Копаем белки через диалог: что показала AWS в связке Bedrock AgentCore + Strands
Архитектура: один агент, три инструмента
В основе — фреймворк Strands Agents SDK, который запускает один агент-оркестратор с тремя специализированными тулами. Такая модель «single-runtime, multi-tool» держит деплой компактным, но сохраняет чёткое разделение ответственности: каждый инструмент отвечает за свой кусок воркфлоу, а агенту решать, когда какой вызывать.
За генерацию эмбеддингов отвечает модель ESM-C 300M от EvolutionaryScale — белковый языковой трансформер, который выдаёт 960-мерный вектор, отражающий структурные и функциональные свойства аминокислотной последовательности. Два пептида со схожей биологической функцией «схлопываются» в близкие точки в векторном пространстве — это и есть основа для поиска похожих кандидатов без выравнивания последовательностей. Деплой модели — serverless endpoint в Amazon SageMaker AI: 6144 МБ памяти, максимальная конкурентность 5, контейнер PyTorch 2.6.0 CPU. Параметр, на который стоит обратить внимание: веса модели зашиты в артефакт деплоя, чтобы не тянуть их с HuggingFace в момент инференса. Для serverless это критично — иначе холодный старт убивает латентность.

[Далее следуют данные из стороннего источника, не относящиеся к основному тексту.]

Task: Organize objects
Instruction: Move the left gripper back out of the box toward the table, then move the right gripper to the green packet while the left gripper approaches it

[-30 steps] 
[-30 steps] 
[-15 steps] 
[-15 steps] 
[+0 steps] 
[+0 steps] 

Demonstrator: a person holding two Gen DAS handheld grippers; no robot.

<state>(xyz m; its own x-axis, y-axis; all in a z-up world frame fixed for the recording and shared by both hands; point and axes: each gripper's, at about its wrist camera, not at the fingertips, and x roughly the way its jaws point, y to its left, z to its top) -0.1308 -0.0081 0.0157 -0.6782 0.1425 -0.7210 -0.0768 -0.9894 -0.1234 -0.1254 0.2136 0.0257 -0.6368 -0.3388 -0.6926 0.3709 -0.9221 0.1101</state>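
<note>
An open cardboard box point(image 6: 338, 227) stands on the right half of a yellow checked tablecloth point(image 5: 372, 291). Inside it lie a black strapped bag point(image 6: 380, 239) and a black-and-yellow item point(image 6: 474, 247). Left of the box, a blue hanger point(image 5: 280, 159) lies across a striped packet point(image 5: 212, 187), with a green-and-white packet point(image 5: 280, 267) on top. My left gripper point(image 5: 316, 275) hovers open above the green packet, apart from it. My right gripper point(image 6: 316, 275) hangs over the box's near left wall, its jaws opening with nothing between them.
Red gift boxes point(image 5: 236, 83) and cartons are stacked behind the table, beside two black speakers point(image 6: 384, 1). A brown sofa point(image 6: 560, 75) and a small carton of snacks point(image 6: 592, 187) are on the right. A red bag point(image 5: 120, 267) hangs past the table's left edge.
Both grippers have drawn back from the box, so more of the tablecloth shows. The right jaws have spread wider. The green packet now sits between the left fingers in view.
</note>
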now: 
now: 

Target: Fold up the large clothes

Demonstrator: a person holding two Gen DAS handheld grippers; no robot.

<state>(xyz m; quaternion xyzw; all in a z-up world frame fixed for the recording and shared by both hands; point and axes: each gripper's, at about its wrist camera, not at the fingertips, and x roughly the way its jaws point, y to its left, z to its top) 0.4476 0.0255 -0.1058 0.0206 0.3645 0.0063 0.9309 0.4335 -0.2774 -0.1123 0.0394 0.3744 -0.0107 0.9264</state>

Хранилище: pgvector + метаданные
Пептидные эмбеддинги оседают в Amazon Aurora PostgreSQL-Compatible Serverless v2 с расширением pgvector. Схема простая: колонка с вектором + JSONB-поле `properties`, куда складываются биологические метаданные — вид, исходный организм, исходная молекула, позиции эпитопов. Это позволяет запускать комбинированный запрос: сначала косинусное сходство по эмбеддингу, затем фильтр по `properties->>'species'`. Например, запрос «Найди пептиды, похожие на LPAIVREAI из вируса денге» одновременно прогоняет и векторный поиск, и фильтрацию по виду.
Что забираем из кейса
Для практикующего адепта прикладного ИИ здесь три полезных итерации. Во-первых, паттерн «один агент — много тулов» — устойчивая схема для продакшн-сервинга, когда нужно сшить поиск, парсинг и генерацию в один диалог без раздувания инфраструктуры. Во-вторых, serverless SageMaker с упакованными весами — рабочий способ держать кастомные ML-модели «тёплыми» с оплатой только за вызовы. В-третьих, pgvector + JSONB как бюджетный и гибкий стек для гибридного поиска: вектор + структурированные метаданные в одной таблице.

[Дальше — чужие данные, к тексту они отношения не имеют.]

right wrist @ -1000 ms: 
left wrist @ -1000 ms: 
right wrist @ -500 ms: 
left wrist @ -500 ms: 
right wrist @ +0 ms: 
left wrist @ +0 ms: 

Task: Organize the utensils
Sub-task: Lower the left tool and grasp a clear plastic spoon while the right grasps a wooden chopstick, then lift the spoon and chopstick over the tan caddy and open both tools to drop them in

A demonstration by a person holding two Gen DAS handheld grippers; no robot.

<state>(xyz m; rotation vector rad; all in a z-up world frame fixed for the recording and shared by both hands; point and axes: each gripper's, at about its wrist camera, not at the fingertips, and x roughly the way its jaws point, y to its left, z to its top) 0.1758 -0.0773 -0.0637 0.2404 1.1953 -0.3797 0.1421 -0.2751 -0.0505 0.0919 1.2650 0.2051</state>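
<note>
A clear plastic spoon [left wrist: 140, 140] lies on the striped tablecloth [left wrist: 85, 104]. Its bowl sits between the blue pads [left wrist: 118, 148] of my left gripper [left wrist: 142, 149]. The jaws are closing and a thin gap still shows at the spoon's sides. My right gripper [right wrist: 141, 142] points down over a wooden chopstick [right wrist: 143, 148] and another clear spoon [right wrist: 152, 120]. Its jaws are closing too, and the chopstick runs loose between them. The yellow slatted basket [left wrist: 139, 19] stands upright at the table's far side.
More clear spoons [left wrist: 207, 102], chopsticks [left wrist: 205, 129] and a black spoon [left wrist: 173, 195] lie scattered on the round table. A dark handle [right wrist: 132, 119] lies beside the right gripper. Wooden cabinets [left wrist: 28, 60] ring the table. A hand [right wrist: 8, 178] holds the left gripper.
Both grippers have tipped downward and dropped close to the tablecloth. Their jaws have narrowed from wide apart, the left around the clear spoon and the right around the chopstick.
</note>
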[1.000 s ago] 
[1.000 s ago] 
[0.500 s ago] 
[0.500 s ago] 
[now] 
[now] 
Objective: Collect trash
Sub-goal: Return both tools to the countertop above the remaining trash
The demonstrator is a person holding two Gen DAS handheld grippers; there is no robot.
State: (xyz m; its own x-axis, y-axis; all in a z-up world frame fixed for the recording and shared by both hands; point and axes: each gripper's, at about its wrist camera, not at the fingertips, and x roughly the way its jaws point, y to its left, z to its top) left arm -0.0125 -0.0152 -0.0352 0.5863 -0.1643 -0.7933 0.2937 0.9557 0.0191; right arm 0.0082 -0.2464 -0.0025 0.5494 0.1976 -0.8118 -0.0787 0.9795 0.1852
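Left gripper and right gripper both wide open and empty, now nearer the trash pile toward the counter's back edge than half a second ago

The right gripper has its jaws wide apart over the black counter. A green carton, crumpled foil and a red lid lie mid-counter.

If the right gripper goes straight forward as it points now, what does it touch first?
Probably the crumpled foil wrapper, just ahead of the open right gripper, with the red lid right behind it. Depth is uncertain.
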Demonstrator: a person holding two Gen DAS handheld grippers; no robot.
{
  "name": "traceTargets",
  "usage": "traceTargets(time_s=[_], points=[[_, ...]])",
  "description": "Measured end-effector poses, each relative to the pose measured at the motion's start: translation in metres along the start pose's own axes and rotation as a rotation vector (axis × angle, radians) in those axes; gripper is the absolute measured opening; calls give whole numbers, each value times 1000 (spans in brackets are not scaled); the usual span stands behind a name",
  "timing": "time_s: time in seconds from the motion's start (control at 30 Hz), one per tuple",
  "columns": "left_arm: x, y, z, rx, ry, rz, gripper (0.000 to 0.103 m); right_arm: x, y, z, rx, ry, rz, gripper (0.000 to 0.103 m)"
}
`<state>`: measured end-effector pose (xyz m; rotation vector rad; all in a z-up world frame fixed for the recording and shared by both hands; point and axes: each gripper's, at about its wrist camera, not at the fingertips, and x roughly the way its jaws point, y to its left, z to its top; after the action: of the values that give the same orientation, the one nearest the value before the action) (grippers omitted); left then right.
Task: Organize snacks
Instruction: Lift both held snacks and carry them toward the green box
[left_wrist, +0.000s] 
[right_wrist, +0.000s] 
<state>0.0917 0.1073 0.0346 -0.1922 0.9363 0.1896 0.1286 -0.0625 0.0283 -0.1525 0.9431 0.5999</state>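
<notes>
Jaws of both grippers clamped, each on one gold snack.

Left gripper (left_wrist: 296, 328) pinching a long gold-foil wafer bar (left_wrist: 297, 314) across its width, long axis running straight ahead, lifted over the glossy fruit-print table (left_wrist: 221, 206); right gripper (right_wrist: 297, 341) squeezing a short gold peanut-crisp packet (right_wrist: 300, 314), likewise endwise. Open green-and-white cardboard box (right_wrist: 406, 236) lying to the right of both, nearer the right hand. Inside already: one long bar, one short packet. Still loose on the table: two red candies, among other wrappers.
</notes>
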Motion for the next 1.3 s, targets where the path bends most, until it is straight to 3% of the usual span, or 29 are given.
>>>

Границы применимости тоже видны сразу. Модель ESM-C 300M — не SOTA белкового дизайна, это скорее рабочая лошадка для retrieval-задач. Лимит конкурентности в 5 запросов означает, что сценарий рассчитан на небольшую исследовательскую группу, а не на корпоративный high-throughput. И главный практический урок: в таком кейсе качество зависит не от выбора LLM, а от того, насколько грамотно оркестратор Strands разводит логику между тулом эмбеддингов, поиском по pgvector и финальным саммари.